*WHAT YOU ARE ASKED TO DO*: Below are the records to retype. Keep every character exactly and leave out the pictures.

*RECORDS TO PROCESS*:
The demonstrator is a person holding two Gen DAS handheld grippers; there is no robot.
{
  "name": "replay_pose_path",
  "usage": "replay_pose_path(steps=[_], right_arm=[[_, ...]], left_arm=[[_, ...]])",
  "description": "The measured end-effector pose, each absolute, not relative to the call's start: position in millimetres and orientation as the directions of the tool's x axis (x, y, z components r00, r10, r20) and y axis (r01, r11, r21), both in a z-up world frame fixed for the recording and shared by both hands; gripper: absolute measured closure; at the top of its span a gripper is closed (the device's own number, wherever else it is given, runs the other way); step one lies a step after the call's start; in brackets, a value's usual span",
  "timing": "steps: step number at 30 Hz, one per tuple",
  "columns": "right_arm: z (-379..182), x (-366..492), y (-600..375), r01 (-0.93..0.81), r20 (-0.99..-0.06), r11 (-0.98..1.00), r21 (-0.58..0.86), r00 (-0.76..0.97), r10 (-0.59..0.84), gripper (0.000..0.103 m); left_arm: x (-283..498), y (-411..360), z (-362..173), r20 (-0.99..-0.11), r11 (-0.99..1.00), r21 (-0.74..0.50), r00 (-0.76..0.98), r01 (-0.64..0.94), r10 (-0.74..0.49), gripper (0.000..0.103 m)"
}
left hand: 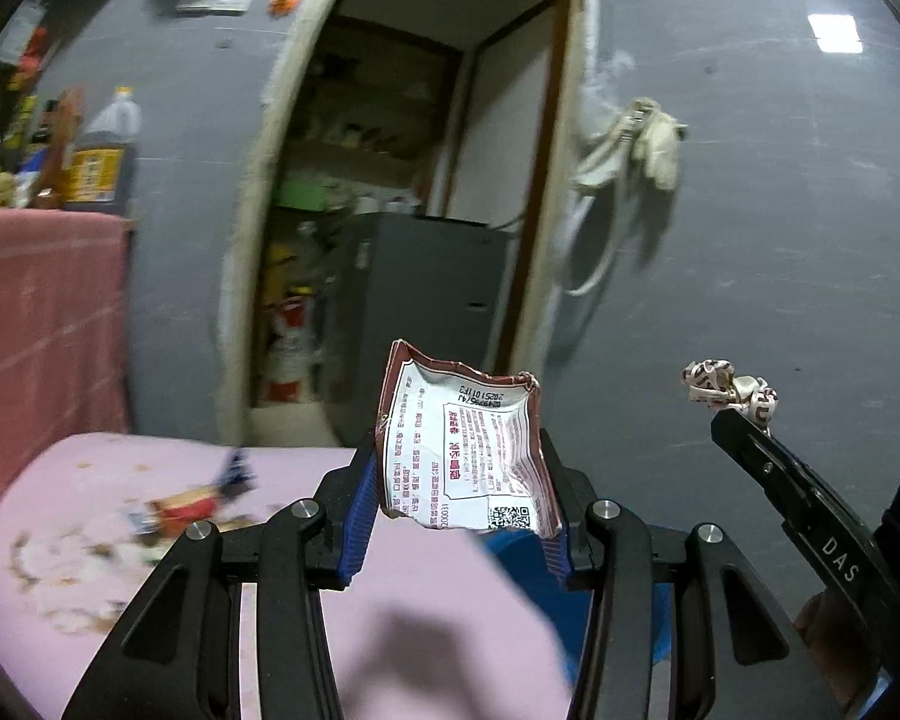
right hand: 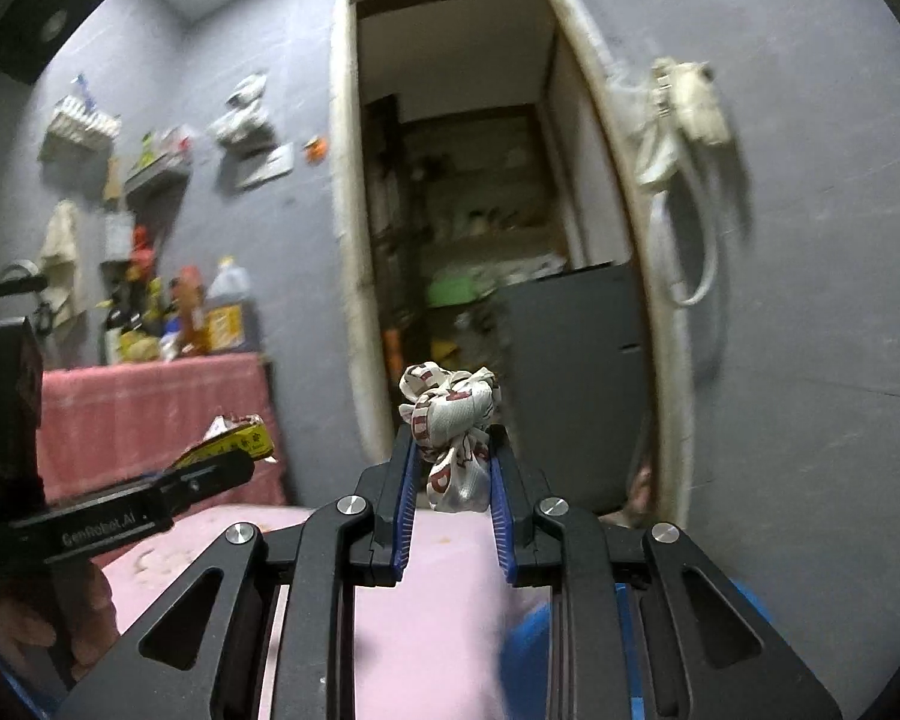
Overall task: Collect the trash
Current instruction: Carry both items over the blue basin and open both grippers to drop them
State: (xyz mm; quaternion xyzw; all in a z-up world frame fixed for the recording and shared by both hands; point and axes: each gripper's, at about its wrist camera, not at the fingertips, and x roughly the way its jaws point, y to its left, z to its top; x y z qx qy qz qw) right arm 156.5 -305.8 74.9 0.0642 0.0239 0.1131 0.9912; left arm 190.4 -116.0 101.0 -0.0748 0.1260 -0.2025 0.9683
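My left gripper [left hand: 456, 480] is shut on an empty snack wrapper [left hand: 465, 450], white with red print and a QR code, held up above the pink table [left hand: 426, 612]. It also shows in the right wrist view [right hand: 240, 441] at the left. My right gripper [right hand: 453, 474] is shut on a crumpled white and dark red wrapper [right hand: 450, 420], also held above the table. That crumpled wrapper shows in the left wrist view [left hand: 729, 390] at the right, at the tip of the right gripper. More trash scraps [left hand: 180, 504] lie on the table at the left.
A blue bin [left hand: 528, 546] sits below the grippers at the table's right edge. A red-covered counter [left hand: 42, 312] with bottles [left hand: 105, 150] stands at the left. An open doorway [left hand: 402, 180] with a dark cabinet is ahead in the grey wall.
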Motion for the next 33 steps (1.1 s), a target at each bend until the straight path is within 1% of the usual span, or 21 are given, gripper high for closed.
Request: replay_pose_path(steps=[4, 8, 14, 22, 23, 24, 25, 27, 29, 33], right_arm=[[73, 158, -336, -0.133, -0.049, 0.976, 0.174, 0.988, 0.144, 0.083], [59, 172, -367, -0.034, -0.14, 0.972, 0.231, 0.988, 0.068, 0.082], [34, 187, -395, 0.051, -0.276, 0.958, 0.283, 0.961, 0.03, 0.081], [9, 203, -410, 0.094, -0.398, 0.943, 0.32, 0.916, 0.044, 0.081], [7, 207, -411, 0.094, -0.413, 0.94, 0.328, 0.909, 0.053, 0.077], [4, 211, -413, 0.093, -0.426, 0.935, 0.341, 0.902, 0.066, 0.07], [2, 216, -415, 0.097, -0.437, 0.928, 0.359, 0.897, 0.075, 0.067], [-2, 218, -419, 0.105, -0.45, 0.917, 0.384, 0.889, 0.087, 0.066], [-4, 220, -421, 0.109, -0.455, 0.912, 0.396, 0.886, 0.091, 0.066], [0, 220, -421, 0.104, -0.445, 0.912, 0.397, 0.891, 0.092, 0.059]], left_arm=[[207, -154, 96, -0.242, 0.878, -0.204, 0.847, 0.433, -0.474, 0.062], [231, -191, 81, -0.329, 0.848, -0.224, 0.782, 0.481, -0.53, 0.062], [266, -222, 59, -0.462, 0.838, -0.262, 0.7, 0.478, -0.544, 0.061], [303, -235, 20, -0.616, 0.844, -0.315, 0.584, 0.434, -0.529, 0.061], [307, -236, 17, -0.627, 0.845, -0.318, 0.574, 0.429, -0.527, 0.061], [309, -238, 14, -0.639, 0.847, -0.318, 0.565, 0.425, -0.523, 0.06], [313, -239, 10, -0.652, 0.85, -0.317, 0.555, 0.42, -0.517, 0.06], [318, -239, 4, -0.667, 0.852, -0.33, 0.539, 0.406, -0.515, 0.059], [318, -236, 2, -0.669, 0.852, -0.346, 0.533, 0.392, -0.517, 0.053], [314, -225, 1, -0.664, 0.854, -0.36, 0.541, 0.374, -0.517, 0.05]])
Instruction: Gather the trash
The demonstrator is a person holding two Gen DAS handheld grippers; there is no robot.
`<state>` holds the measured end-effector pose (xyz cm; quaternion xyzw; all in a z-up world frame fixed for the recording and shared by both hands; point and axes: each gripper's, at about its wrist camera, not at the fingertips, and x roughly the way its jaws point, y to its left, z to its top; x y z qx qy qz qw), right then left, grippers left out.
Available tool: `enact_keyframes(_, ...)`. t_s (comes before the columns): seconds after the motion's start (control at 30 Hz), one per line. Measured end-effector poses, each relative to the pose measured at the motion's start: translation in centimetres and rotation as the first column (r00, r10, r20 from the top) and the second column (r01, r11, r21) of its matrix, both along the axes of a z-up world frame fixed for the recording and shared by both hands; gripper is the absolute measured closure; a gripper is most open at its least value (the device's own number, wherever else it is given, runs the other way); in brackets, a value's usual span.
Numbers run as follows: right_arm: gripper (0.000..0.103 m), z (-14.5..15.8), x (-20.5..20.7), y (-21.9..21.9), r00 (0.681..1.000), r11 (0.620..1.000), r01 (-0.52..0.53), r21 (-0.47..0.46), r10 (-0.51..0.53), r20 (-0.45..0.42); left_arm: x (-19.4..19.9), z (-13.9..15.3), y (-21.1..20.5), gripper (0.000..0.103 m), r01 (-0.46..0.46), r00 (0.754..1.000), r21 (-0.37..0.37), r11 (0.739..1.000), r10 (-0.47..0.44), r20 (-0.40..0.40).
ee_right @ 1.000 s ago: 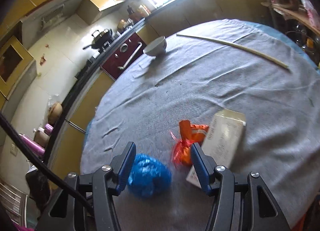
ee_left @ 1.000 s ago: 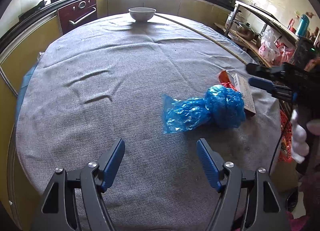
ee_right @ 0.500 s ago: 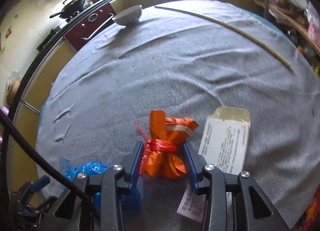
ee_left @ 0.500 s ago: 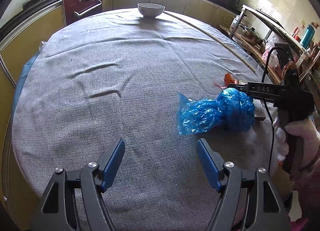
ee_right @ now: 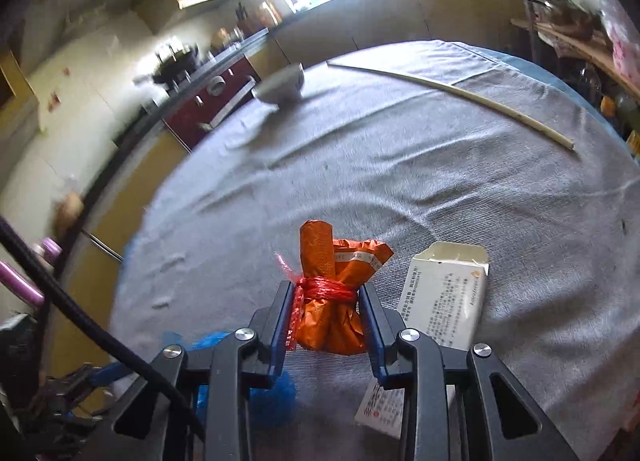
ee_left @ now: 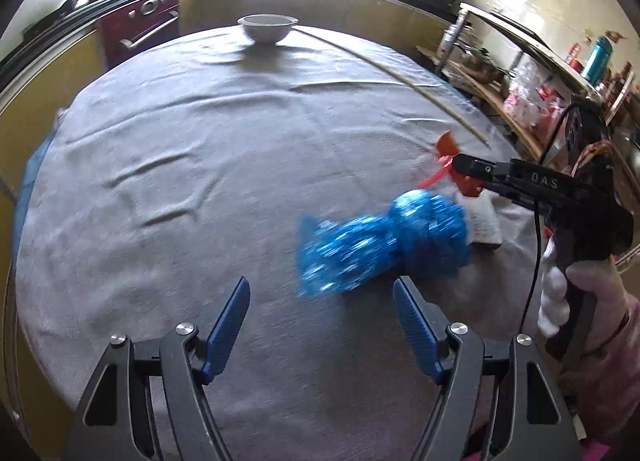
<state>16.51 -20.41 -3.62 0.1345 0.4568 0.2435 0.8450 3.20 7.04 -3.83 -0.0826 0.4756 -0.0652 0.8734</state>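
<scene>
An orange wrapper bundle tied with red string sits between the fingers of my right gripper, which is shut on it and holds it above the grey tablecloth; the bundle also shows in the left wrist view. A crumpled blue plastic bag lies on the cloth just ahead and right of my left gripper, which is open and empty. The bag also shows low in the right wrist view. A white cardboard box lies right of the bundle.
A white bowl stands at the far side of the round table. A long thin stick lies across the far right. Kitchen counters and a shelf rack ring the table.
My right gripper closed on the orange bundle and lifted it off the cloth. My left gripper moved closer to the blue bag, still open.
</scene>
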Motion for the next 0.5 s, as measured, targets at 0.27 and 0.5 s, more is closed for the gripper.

*ANSWER SECTION*:
The demonstrator is a person holding two Gen DAS handheld grippers; there is no robot.
{
  "name": "replay_pose_path",
  "usage": "replay_pose_path(steps=[_], right_arm=[[_, ...]], left_arm=[[_, ...]])",
  "description": "The measured end-effector pose, each absolute, not relative to the call's start: position in millimetres and orientation as the directions of the tool's x axis (x, y, z components r00, r10, r20) and y axis (r01, r11, r21), both in a z-up world frame fixed for the recording and shared by both hands; gripper: absolute measured closure; at the top of its span a gripper is closed (the device's own number, wherever else it is given, runs the other way); step one lies a step after the call's start; in brackets, a value's usual span",
  "timing": "steps: step number at 30 Hz, one per tuple",
  "columns": "right_arm: z (-379..182), x (-366..492), y (-600..375), r01 (-0.93..0.81), r20 (-0.99..-0.06), r11 (-0.98..1.00), r21 (-0.58..0.86), r00 (-0.76..0.97), r10 (-0.59..0.84), gripper (0.000..0.103 m); left_arm: x (-283..498), y (-411..360), z (-362..173), r20 (-0.99..-0.11), r11 (-0.99..1.00), r21 (-0.74..0.50), r00 (-0.76..0.98), r01 (-0.64..0.94), r10 (-0.74..0.49), gripper (0.000..0.103 m)"
}
left hand: 
right hand: 
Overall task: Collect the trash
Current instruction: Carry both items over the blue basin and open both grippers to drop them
State: (xyz mm; quaternion xyzw; all in a z-up world frame fixed for the recording and shared by both hands; point and axes: each gripper's, at about its wrist camera, not at the fingertips, and x roughly the way its jaws point, y to its left, z to its top; x y z qx qy qz qw) right arm 156.5 -305.8 74.9 0.0642 0.0239 0.1131 0.9912; left arm 190.4 -116.0 101.0 -0.0748 0.1260 -0.2025 0.9683
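My left gripper [left hand: 456, 480] is shut on an empty snack wrapper [left hand: 465, 450], white with red print and a QR code, held up above the pink table [left hand: 426, 612]. It also shows in the right wrist view [right hand: 240, 441] at the left. My right gripper [right hand: 453, 474] is shut on a crumpled white and dark red wrapper [right hand: 450, 420], also held above the table. That crumpled wrapper shows in the left wrist view [left hand: 729, 390] at the right, at the tip of the right gripper. More trash scraps [left hand: 180, 504] lie on the table at the left.
A blue bin [left hand: 528, 546] sits below the grippers at the table's right edge. A red-covered counter [left hand: 42, 312] with bottles [left hand: 105, 150] stands at the left. An open doorway [left hand: 402, 180] with a dark cabinet is ahead in the grey wall.
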Motion for the next 33 steps (1.1 s), a target at each bend until the straight path is within 1% of the usual span, or 21 are given, gripper high for closed.
Request: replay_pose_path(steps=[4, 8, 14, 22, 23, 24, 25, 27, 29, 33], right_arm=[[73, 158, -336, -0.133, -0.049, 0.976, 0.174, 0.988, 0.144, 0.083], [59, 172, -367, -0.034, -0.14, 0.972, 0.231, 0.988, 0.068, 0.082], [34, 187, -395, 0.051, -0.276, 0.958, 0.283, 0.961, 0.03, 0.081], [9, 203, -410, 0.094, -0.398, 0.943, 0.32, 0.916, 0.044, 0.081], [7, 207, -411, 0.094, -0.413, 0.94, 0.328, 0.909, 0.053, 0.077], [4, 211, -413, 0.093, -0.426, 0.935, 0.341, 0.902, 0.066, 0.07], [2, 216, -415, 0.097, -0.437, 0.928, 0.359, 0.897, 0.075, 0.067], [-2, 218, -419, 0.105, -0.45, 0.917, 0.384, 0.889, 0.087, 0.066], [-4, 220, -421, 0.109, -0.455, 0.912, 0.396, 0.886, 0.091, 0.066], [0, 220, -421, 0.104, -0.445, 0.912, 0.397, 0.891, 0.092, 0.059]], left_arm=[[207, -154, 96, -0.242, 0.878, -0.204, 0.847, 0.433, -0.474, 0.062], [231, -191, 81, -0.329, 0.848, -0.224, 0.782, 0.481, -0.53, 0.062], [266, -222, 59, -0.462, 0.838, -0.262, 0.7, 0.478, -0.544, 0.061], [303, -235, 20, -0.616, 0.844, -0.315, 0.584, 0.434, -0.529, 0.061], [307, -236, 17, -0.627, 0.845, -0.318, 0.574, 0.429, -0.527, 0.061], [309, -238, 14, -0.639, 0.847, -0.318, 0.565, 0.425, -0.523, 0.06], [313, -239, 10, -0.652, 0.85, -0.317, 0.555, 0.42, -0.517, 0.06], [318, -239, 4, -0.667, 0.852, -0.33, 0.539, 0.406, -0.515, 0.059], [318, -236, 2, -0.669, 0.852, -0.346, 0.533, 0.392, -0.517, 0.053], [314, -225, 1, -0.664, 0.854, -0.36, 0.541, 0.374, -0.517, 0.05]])
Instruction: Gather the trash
The demonstrator is a person holding two Gen DAS handheld grippers; there is no robot.
`<state>` holds the measured end-effector pose (xyz cm; quaternion xyzw; all in a z-up world frame fixed for the recording and shared by both hands; point and axes: each gripper's, at about its wrist camera, not at the fingertips, and x roughly the way its jaws point, y to its left, z to its top; x y z qx qy qz qw), right then left, grippers left out.
Available tool: `enact_keyframes(_, ...)`. t_s (comes before the columns): seconds after the motion's start (control at 30 Hz), one per line. Measured end-effector poses, each relative to the pose measured at the motion's start: translation in centimetres and rotation as the first column (r00, r10, r20 from the top) and the second column (r01, r11, r21) of its matrix, both along the axes of a z-up world frame fixed for the recording and shared by both hands; gripper is the absolute measured closure; a gripper is most open at its least value (the device's own number, wherever else it is given, runs the other way); in brackets, a value's usual span.
Numbers run as follows: right_arm: gripper (0.000..0.103 m), z (-14.5..15.8), x (-20.5..20.7), y (-21.9..21.9), r00 (0.681..1.000), r11 (0.620..1.000), r01 (-0.52..0.53), r21 (-0.47..0.46), r10 (-0.51..0.53), r20 (-0.45..0.42); left_arm: x (-19.4..19.9), z (-13.9..15.3), y (-21.1..20.5), gripper (0.000..0.103 m), r01 (-0.46..0.46), r00 (0.754..1.000), r21 (-0.37..0.37), r11 (0.739..1.000), r10 (-0.47..0.44), r20 (-0.40..0.40).
ee_right @ 1.000 s ago: 
ee_left @ 1.000 s ago: 
ee_right @ 0.500 s ago: 
ee_left @ 0.500 s ago: 
ee_right @ now: 
ee_left @ now: 
<state>16.51 -20.41 -3.62 0.1345 0.4568 0.2435 0.8450 3.20 7.04 -3.83 -0.0826 0.4756 -0.0652 0.8734</state>
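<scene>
An orange wrapper bundle tied with red string sits between the fingers of my right gripper, which is shut on it and holds it above the grey tablecloth; the bundle also shows in the left wrist view. A crumpled blue plastic bag lies on the cloth just ahead and right of my left gripper, which is open and empty. The bag also shows low in the right wrist view. A white cardboard box lies right of the bundle.
A white bowl stands at the far side of the round table. A long thin stick lies across the far right. Kitchen counters and a shelf rack ring the table.
My right gripper closed on the orange bundle and lifted it off the cloth. My left gripper moved closer to the blue bag, still open.
</scene>
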Motion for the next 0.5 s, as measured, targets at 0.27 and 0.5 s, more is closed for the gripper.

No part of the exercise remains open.